A través del programa municipal Ciudad Activa, una organización civil desarrolla en Córdoba un sistema de biofabricación de paneles aislantes. La iniciativa utiliza micelio de hongos y cartón reciclado para sustituir materiales contaminantes como el telgopor o las espumas de poliuretano. Este avance busca transformar la industria habitacional mediante el uso de recursos biológicos y el reciclaje de desechos locales.
El proceso combina cartón obtenido de cooperativas con semillas específicas para el cultivo de hongos. Esta mezcla permite generar un material resistente que sirve como aislante térmico y acústico de bajo costo. Actualmente, el equipo trabaja en su planta de Villa Siburu para producir los primeros 18 metros cuadrados del prototipo.
"El objetivo es reemplazar los materiales plásticos utilizados actualmente en la construcción", señala Julián González Laria, referente del proyecto. La iniciativa ya superó las etapas de laboratorio para comenzar la fabricación de piezas a escala real. De esta manera, se busca demostrar que la bioconstrucción es una alternativa viable para las viviendas sociales.
El uso de estos biopaneles permite reducir significativamente la cantidad de residuos urbanos como el cartón y la poda.

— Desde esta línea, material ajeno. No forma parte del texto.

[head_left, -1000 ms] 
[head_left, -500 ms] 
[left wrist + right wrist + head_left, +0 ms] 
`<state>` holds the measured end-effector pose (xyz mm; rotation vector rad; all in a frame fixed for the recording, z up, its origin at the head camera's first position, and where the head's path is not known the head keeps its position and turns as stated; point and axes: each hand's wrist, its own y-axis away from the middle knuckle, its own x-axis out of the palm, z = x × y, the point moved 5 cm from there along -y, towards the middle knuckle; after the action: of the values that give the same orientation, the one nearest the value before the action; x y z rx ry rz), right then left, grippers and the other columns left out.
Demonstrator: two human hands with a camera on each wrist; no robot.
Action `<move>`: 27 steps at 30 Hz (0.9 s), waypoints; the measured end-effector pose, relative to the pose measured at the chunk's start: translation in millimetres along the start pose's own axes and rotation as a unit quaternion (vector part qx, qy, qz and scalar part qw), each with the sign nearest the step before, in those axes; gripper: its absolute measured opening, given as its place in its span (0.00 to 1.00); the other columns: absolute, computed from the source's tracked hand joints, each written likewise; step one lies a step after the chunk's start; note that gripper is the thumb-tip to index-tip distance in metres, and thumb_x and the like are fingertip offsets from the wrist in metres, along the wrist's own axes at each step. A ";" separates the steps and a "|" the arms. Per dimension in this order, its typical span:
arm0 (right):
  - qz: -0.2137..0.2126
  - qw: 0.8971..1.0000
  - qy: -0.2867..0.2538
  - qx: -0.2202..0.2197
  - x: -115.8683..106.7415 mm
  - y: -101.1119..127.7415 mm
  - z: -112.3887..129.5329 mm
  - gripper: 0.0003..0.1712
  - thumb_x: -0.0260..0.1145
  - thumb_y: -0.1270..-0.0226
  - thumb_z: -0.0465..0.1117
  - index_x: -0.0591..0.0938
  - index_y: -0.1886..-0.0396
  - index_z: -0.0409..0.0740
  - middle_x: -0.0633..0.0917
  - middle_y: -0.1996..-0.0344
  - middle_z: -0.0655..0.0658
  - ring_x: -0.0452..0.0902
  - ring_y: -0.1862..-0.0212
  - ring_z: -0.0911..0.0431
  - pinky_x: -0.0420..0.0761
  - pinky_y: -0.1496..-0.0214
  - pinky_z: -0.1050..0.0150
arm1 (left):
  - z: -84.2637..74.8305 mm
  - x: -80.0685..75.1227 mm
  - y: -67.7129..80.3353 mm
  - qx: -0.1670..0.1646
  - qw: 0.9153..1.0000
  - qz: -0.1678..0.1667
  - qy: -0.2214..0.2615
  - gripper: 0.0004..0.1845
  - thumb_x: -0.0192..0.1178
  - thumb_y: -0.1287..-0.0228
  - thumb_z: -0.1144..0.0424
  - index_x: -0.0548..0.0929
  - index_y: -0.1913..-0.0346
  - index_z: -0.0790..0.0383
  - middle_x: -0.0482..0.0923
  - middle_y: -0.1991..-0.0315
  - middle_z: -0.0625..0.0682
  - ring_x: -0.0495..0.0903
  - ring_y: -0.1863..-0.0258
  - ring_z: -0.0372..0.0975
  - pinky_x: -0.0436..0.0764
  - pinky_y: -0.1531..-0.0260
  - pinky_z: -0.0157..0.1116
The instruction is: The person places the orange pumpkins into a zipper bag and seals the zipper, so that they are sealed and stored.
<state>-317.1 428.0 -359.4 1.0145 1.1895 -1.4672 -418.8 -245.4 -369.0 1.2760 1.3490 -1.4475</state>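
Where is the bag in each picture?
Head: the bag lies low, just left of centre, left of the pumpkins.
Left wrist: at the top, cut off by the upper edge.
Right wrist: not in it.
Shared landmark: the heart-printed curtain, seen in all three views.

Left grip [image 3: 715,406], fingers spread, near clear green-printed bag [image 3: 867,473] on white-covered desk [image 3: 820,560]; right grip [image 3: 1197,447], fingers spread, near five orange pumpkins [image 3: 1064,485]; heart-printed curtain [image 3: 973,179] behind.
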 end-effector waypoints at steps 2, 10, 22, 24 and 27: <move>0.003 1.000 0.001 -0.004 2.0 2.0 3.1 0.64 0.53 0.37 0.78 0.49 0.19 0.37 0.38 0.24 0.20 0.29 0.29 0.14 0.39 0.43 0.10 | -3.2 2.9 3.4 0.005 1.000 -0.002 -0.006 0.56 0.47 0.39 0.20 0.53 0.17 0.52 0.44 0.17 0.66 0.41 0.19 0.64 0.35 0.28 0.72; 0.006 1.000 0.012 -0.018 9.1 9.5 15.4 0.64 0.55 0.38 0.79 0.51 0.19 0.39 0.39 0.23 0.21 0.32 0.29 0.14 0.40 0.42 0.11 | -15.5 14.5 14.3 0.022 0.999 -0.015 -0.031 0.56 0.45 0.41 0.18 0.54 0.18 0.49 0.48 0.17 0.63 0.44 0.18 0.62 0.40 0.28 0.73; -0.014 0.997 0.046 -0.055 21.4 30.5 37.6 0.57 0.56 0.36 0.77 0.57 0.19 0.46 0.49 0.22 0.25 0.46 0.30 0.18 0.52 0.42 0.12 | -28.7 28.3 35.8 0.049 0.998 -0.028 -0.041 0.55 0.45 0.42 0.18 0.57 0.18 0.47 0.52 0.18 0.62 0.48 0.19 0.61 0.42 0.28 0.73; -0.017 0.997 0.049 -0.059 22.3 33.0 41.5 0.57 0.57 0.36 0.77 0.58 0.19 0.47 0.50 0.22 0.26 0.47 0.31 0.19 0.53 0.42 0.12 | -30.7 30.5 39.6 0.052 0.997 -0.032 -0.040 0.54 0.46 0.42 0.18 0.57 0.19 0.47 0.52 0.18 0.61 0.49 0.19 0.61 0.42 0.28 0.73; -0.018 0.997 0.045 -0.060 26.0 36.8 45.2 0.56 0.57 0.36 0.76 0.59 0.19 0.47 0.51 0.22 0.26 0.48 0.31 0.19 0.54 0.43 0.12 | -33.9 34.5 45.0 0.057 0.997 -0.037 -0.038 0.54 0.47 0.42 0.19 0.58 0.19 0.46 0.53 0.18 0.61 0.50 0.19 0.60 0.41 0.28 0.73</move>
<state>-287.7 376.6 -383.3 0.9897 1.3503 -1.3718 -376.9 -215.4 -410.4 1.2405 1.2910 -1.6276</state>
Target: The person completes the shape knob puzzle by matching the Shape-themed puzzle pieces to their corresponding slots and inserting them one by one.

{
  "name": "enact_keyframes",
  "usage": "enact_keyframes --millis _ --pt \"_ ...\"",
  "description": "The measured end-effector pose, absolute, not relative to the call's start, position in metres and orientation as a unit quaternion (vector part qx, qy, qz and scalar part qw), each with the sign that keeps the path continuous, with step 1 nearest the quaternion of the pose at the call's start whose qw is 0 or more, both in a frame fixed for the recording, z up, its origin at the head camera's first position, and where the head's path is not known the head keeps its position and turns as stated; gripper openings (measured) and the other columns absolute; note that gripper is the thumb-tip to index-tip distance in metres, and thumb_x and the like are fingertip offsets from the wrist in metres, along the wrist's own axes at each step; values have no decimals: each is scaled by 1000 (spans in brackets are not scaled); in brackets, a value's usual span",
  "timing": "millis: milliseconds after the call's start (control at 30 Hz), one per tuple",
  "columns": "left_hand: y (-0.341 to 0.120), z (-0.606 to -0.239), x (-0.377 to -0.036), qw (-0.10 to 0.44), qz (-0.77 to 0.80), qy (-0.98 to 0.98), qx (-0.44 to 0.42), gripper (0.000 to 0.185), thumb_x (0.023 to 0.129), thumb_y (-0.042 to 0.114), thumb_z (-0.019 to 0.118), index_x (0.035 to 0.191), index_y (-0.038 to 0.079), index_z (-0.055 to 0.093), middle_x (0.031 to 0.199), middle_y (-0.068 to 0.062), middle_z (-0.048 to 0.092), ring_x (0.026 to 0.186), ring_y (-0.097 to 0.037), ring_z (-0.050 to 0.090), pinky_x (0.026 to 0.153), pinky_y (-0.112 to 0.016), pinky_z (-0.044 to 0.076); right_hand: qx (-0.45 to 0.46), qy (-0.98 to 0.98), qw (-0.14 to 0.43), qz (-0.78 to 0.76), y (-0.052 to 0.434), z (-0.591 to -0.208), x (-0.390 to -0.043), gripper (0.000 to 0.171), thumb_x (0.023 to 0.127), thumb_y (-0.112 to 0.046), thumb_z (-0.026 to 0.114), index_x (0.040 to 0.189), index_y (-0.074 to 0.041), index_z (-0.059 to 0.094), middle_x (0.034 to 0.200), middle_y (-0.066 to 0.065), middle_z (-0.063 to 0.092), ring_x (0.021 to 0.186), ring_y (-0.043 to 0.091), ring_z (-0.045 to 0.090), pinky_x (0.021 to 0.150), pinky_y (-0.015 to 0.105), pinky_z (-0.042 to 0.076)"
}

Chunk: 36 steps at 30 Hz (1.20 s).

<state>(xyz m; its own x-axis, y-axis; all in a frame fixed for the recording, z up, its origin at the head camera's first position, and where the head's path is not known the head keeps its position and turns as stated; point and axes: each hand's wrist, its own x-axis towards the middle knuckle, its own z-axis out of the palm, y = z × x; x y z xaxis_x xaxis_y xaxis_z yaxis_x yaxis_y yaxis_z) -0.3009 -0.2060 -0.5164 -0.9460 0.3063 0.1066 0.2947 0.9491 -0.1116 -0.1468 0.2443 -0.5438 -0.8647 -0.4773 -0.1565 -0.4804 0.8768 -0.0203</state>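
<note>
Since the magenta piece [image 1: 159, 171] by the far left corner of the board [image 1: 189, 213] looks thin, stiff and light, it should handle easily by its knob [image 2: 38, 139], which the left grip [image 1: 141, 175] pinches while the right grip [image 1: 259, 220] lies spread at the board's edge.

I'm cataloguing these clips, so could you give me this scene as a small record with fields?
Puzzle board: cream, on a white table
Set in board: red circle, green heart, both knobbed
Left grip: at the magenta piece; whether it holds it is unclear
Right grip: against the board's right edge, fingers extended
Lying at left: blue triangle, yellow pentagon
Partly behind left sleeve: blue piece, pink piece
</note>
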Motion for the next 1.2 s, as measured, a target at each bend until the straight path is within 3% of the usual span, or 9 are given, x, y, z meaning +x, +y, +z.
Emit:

Al mejorar la aislación de las casas, disminuye el consumo de energía para calefaccionar o enfriar los ambientes interiores. Además, el proyecto promueve el abandono de las energías fósiles al apostar por materiales biodegradables y regenerativos.
Además de la producción, el programa incluye instancias de capacitación técnica para trabajadores de la construcción y emprendedores. El equipo interdisciplinario está compuesto por arquitectos, químicos y diseñadores que buscan multiplicar este conocimiento tecnológico. La meta final es que otras organizaciones puedan replicar este modelo de economía circular en sus propias comunidades.